歌はどのように生まれるのか。ことばはまず声であり、声は何よりもひとつの音である。だから単にハミングしたり、あるいは叫んだりしても、それは当然音楽とみなされる。ときには声そのものが楽器のように聞こえてくることもあるだろう。
しかし歌には多く歌詞がある。声は音でありながらも、それはことばとして同時に意味を伝える。朗読と歌は違うと直感的にわかるように、歌にはそれを歌だと私たちに思わさせる規則が、言い換えれば制限がある。それが抑揚やリズムだ。したがって、そのような歌に課せられる制約が、同じことばであっても、歌詞に独自の特徴を与える。フランスのミュージシャンの場合、この歌詞のオリジナリティによって評価されることが多い。それは定型詩にも見られる韻や、言い回しに乗せたことば遊びの妙でもある。
そしてまた歌は、ロマン主義の時代に言われた民族の覚醒という概念から見れば、古来からの魂の継続性の表象とみなされる。たとえばブルターニュにおいてケルト文化の復興および伝承に携わる人々にとって、民族楽器を用いて、ブルトン(ブレーズ)語で歌を歌うことは、彼らの精神的支柱となる活動であると言っても差し支えないのではないか。
だが文化は決して単層ではありえない。文化はたえず浸食しあい、多層的な表象を作り上げる。かつてアラビア詩を触媒としてトゥルバドゥールが生まれたように、現在でもフランスでは、とくにラップやエレクトロなどの音楽が、国籍を無化する形で生まれ続けている。
Maggaというミュージシャンについて調べてみてもほとんど詳しいことはわからない。10年ほどグループで活動した後、ソロに転向したらしい。その顔立ちから北アフリカ系のフランス人であろう。以前FNACでファーストを試聴して購入。その音楽は英米ロックの影響を受けたアコースティックフォークで、その外見が伺わせる民族的な背景はほとんど皆無だった。
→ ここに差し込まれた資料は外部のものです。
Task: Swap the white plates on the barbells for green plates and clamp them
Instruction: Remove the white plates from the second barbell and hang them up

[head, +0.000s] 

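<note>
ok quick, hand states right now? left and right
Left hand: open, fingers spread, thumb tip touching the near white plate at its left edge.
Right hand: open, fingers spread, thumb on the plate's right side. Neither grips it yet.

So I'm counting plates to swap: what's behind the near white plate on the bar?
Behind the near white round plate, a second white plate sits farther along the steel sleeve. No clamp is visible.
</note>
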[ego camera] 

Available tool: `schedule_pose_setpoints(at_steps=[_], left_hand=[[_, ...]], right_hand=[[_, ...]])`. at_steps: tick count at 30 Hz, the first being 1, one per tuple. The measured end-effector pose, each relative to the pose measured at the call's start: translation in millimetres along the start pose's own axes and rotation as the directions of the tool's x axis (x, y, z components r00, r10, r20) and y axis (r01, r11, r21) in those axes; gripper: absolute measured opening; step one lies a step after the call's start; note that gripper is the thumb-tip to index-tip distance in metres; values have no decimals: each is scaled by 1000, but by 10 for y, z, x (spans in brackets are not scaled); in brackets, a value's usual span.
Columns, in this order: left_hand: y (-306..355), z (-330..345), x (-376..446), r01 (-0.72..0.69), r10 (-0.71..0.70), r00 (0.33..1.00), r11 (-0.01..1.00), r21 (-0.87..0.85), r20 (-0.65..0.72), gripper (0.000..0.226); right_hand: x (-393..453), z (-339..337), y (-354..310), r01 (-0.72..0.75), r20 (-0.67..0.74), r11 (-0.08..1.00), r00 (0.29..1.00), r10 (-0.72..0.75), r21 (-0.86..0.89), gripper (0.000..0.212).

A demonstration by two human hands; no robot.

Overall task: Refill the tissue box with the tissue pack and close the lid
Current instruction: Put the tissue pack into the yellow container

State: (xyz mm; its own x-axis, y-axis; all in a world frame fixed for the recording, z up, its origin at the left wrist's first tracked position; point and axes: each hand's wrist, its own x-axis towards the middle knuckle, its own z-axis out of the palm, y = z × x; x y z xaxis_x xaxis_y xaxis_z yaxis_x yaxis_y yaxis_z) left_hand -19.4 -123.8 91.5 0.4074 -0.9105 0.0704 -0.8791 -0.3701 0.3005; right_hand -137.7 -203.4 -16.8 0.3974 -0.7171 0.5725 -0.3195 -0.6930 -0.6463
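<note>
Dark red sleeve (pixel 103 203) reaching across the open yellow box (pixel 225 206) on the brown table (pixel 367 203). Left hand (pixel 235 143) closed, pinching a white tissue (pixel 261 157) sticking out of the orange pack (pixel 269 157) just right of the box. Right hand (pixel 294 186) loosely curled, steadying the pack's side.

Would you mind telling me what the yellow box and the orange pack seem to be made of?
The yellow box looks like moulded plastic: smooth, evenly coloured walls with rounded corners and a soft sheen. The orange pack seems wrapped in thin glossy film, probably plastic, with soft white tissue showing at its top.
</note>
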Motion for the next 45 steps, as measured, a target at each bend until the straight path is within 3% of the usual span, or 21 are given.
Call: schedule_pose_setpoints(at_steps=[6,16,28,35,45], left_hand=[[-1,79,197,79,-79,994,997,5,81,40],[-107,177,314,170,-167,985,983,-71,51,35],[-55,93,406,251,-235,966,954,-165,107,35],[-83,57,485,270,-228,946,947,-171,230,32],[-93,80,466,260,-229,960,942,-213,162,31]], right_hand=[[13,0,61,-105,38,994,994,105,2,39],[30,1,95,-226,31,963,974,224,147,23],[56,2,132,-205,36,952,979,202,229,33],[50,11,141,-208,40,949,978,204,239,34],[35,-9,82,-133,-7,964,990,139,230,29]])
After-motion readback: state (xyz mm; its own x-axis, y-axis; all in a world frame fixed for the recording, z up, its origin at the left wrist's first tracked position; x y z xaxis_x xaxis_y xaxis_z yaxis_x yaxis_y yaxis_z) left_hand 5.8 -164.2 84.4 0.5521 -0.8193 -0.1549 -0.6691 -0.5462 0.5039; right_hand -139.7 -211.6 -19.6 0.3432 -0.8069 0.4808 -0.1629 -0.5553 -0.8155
しかし今回やはりFNACで見つけたセカンド(だと思う)には、イスラム的な意匠がかなり色濃く施されている。ジャケットしかり。タイトル曲Caravane du désertではサハラ砂漠の遊牧民トゥアレグ族が使うとされる楽器を奏でる女性が歌われる。また1曲目、2曲目はアラビア音楽の旋律がそのまま使われている。そして歌詞の主人公の男は「王妃たちの心を盗む男」として描かれる。
なぜここまで彼の作る音楽に民族性が反映しているのかはわからない。ファーストと同じアコースティックギターを基調としながらも、歌詞はずっと寓話性が高く、その哀愁はアラビア音楽に似た哀愁だ。エキゾティックな情景、女を前にして、夢幻の世界に浸る男、野生の熱、動物の息。音楽も歌詞も素直なまでに、アラビア音楽の表象をそのままなぞるようなアルバムになっている。
ようやく見つけたビデオの本人は、背が高く、細長い顔立ちで、アルバムの印象よりずっと内省的な青年であった。これほどまでに民族性を意図づけながらも、実は彼のピッキングによるギターの音はBen Wattを思いださせる。特にラストの、少しエコーがかかったギターの音色、憂いのあるヴォーカルは、Ben Wattの『ノース・マリン・ドライブ』だ。海辺の波にも似て、ギターの音色がせつなく近づいては、遠ざかってゆく。
音楽には定型がつきまとう。それらの定型の混ぜ合わせの妙がひとつのオリジナリティとなる。しかしこのアルバムではまださまざまな要素が分離している印象を受ける。それでもやはりBen Wattに似て、彼の声、ギターにはきわめてまれな透明感をたたえている。繊細で素直なこの音世界こそ、彼のオリジナリティなのだろう。